→ ASSIGNED TASK
Working from the listing below, pick each line containing the word "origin" and copy it.

→ THE DATA
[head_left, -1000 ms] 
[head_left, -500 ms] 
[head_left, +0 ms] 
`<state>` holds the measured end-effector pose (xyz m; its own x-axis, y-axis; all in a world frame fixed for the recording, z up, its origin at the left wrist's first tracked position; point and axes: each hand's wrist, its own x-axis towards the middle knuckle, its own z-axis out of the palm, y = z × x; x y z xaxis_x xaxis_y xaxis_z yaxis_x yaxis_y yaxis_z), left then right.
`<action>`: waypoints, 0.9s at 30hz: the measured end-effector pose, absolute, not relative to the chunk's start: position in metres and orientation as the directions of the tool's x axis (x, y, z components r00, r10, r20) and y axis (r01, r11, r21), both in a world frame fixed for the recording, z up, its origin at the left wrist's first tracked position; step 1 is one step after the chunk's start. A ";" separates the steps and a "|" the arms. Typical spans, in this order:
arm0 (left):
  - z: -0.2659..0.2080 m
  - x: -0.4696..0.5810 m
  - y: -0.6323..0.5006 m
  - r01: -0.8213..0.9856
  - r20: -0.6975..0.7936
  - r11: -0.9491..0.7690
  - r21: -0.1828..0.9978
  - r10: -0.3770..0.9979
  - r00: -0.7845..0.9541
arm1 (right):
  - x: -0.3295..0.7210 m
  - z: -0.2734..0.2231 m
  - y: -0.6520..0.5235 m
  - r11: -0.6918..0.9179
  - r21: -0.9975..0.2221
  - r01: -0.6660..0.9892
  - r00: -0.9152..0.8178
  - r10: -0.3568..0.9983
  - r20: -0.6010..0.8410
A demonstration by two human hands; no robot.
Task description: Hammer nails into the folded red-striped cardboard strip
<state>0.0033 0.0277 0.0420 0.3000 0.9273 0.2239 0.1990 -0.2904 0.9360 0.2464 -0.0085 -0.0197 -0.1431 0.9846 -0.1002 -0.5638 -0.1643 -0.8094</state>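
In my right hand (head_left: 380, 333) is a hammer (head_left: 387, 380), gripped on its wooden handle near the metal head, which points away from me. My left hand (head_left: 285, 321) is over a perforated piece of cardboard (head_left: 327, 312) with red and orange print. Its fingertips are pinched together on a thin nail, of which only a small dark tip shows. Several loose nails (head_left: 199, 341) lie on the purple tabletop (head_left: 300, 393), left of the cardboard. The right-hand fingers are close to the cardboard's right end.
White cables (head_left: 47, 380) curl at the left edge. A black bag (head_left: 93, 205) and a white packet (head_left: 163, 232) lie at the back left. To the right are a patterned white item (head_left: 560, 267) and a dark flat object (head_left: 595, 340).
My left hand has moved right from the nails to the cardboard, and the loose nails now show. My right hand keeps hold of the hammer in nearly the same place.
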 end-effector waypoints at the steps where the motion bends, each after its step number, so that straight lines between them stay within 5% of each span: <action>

→ YOUR SOLUTION
`<state>` holds the measured end-effector pose (xyz m; its own x-axis, y-axis; all in a world frame fixed for the recording, z up, its origin at the left wrist's first tracked position; point and axes: each hand's wrist, its own x-axis towards the middle knuckle, its own z-axis out of the palm, y = z × x; x y z xaxis_x xaxis_y xaxis_z yaxis_x yaxis_y yaxis_z), left then right.
`<action>`: waypoints, 0.9s at 30hz: the measured end-effector pose, absolute, not relative to the chunk's start: position in metres and orientation as the directions of the tool's x axis (x, y, z components r00, r10, r20) and y axis (r01, r11, r21), both in a world frame fixed for the recording, z up, its origin at the left wrist's first tracked position; step 1 is one step after the chunk's start. A ";" separates the steps and a "|" the arms. Typical spans, in this order:

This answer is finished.